I’ve definitely mentioned in recent posts that I’m in the middle of a particularly painful breakup and trying with all of my might to prevent any sort of emotionally-induced financial slip-up. As you might imagine, this takes a certain amount of willpower that I’m not sure I always have, especially in times of pain or stress. Just last week, I dropped $40 at Victoria’s Secret (although it is my personal belief that I was in an actual fugue state), and then proceeded to leave my bag of goods in my car, never to even open or look at them again. (I’m serious – the bag is literally in sitting in my car as I write this. Will I return the items? Only time will tell.)
In an attempt to be a little extra mindful of where I’m putting my money during this time where it is super-tempting to swipe my credit card on anything that I believe might give me some temporary pleasure or relief, I have been writing down not just the things I purchase, but the things I almost purchase. Those near-misses were little blessings in disguise, and being able to look back at all the things I almost wasted cash on – and reflecting on how totally-fine my life is even though I passed them up – is proving to truly help with keeping me in check and ensuring that each purchase I make is premeditated and intentional.
I owe the temporary safety of my wallet contents to these 6 things I nearly bought, but didn’t – thank you guys for not becoming my possessions.
1. A $75 dress for a date I had already decided I was canceling on.
Even though I had completely decided I was canceling on my boring nameless Tinder date that night in favor of a solo Grey’s Anatomy marathon, my Memorial-Day-Hangover-Induced Fog nearly had me tossing $75 freaking dollars at a shiny slip dress in a downtown boutique to impress the doofus I didn’t care enough to even meet. Blessed is the force that pulled me away from the register and the heck out of that shop.
2. A $3 iced coffee even though I had a mug of hot coffee literally in my hands at that exact moment.
Summer mornings + my Pinterest daydreams = me almost spending money on a chicer form of something I was already consuming.

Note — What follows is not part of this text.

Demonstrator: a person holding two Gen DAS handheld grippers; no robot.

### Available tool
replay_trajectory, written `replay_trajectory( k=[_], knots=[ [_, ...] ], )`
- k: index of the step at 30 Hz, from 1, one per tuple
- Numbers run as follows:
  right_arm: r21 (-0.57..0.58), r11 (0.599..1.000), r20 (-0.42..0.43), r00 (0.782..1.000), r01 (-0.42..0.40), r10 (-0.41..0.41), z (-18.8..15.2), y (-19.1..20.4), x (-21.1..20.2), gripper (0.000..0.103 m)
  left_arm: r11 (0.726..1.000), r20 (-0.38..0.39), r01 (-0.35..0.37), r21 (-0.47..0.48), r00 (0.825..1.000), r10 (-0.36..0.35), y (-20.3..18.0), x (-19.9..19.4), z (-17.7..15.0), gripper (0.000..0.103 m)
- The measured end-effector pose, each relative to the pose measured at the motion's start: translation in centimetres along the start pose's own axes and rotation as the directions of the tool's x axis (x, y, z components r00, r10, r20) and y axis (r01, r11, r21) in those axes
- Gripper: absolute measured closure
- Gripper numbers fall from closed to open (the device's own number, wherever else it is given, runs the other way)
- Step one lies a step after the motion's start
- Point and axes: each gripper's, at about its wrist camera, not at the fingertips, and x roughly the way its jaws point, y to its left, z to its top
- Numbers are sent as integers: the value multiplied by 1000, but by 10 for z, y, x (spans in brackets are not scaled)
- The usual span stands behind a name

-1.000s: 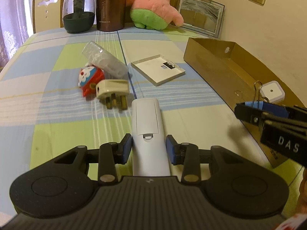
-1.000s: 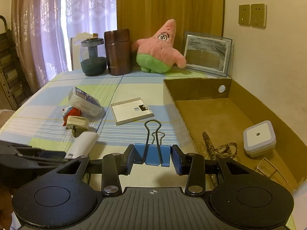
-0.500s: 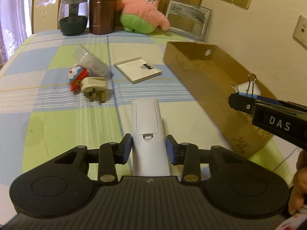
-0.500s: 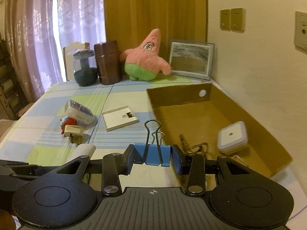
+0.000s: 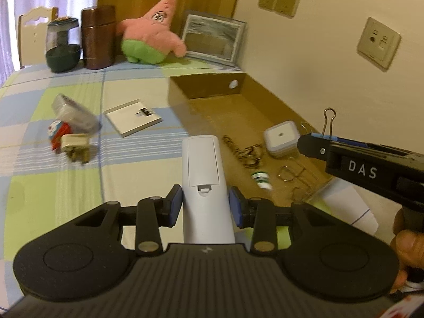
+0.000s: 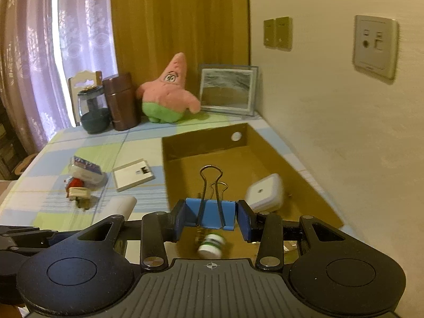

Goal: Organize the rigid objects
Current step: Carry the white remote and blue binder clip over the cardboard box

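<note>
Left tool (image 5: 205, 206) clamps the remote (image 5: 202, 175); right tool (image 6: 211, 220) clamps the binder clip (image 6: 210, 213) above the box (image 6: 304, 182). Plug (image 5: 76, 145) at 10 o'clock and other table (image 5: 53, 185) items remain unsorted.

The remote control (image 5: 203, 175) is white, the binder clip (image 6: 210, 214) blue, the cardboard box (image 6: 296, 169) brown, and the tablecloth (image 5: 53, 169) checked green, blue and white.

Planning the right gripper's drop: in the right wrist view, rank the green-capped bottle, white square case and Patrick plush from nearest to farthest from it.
From the right gripper, shut on the blue binder clip:
1. Green-capped bottle, just below the clip, on the cardboard box floor.
2. White square case, in the box, right of the clip.
3. Patrick plush, at the table's far end.
</note>
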Motion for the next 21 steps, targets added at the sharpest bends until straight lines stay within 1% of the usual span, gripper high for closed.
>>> replay_trajectory(
  k=[7, 14, 21],
  knots=[
    [-4, 1000, 7, 1000, 17, -17, 10, -31, -6, 65, 999, 4, 19, 30, 1000, -20, -29, 5, 12, 70],
    [-29, 999, 12, 999, 30, -29, 21, -55, 1, 65, 998, 1, 33, 51, 999, -33, -52, 17, 25, 70],
    [-73, 997, 5, 1000, 4, -3, 36, -71, 19, 65, 998, -1, 36, 56, 999, -36, -67, 37, 42, 70]
  ],
)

Bad Mary.
3. The $70 series box set of Sex and the City
I love to watch the episode where Carrie has just broken up with Mr. Big and then all the girls go to a baseball game every time I’m nursing a good heartbreak. Even so, I can hardly even justify my almost-decision to buy this when I saw it at Target the other day because a.) The entire series is on both Amazon Prime and HBO Go, and b.) DVDs are basically obsolete.
4. A $7.50 ice cream cone even though I don’t really like ice cream.
A new Insta-worthy ice cream shop opened in my town, and after the hour-long wait in line, my best friend and I realized the social media attention just wasn’t worth spending $8 on a 900-calorie snack we didn’t even really want. We both got smaller, less expensive dishes of disappointing ice cream, took no Instagram or Snapchat pics, and (hopefully) learned a lot from the experience.
5. A $25 Lush face cleanser that I already have.
In a moment of imaginary panic I went to Lush with the intention of purchasing an emergency replacement for the face cleanser I use, even though I have more than half of mine left at home and live actually 90 seconds away from the mall on the off-chance I run out and need a new one NOW.
6. A $20 day planner
This one was tough because planning is a lifestyle choice that requires many organizational accessories, but as I stood alone in the middle of a Target aisle holding the $20 planner next to the $7 one and contemplating my future, I realized that my hardcore list-making could be just as effectively accomplished on the cheaper version. Even so, this one kind of keeps me up at night. I miss you every day, fancy planner.
Grand total saved this week: $200.50
It is almost embarrassing that I even almost spent that amount of money on shit I absolutely didn’t need, but I do feel like a ~whole new woman~ every time I look back on these weekly lists and see the dollar amount of what I saved by summoning the willpower to pass them up. This week, I was really most surprised by the fact that I truly believed I needed all of these things just minutes before I decided not to buy them — and my life has really gone on perfectly fine without them. By actually analyzing my shopping-related weaknesses, I’ve been able to adopt a much more mindful and wallet-friendly spending practice, rather than just tossing my money at whatever dumb purchase I believe is totally-necessary in the heat of the moment.